• Problem: Type again, exactly, the lines below from the start through the line that includes "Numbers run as".

------------------------

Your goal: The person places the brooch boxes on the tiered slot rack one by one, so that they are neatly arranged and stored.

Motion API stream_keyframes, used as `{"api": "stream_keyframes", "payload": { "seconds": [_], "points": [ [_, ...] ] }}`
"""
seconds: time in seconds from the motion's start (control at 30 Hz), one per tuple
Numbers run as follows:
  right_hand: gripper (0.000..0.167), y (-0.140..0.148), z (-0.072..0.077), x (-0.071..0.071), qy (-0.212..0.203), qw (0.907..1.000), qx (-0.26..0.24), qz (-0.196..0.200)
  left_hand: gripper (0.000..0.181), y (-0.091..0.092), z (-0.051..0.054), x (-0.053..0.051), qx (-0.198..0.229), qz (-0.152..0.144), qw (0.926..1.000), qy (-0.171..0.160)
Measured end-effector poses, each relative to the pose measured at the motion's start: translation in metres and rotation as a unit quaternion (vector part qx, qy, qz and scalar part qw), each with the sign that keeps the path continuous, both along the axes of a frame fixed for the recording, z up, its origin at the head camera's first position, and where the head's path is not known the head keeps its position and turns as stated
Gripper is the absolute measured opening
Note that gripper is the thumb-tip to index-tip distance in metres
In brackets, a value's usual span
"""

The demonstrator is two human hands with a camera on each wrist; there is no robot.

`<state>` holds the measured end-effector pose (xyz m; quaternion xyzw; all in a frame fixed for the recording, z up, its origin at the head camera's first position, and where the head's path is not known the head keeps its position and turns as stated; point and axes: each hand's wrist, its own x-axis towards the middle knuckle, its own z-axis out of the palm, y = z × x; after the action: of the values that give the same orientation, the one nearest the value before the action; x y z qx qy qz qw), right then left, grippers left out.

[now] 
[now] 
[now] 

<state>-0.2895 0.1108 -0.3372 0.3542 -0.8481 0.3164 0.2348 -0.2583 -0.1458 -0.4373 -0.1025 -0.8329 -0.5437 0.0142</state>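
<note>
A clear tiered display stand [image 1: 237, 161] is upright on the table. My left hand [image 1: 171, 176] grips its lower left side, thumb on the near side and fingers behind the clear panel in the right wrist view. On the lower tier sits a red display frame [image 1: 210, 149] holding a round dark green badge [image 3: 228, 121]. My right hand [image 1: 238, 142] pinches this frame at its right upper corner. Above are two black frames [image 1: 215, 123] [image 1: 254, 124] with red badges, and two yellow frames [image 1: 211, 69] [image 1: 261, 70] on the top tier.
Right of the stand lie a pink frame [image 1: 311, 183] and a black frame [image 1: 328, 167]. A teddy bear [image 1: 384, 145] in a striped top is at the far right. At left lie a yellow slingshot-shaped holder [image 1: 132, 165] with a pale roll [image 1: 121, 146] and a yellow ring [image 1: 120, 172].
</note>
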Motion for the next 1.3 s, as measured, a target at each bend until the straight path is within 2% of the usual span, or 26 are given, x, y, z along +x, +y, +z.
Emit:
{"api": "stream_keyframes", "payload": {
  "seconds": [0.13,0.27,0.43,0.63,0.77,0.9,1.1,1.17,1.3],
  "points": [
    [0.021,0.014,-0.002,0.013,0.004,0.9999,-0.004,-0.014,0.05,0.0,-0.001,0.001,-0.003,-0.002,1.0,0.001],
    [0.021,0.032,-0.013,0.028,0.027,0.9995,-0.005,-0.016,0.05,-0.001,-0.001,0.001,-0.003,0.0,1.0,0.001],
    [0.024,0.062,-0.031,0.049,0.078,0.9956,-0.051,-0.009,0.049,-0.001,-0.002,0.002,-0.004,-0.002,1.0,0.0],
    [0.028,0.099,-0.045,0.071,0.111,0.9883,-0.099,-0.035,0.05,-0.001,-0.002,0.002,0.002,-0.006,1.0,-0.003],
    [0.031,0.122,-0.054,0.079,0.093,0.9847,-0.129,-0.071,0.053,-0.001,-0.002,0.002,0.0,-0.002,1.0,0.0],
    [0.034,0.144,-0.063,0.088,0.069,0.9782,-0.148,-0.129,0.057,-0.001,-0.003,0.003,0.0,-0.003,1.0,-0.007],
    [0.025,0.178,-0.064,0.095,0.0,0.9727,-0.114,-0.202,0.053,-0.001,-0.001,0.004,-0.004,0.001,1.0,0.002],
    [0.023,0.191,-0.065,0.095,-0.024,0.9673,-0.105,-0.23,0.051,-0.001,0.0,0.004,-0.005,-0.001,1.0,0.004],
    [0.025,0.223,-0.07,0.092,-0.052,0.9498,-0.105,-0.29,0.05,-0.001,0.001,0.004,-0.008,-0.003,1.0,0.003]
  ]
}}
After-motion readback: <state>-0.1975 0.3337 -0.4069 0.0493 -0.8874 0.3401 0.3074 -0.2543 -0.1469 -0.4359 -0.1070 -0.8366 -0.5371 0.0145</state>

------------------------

• Task answer:
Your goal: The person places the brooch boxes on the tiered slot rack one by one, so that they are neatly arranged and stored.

Motion API stream_keyframes, used as `{"api": "stream_keyframes", "payload": { "seconds": [_], "points": [ [_, ...] ] }}`
"""
seconds: time in seconds from the motion's start (control at 30 Hz), one per tuple
Numbers run as follows:

Nothing remains to be added to the exercise.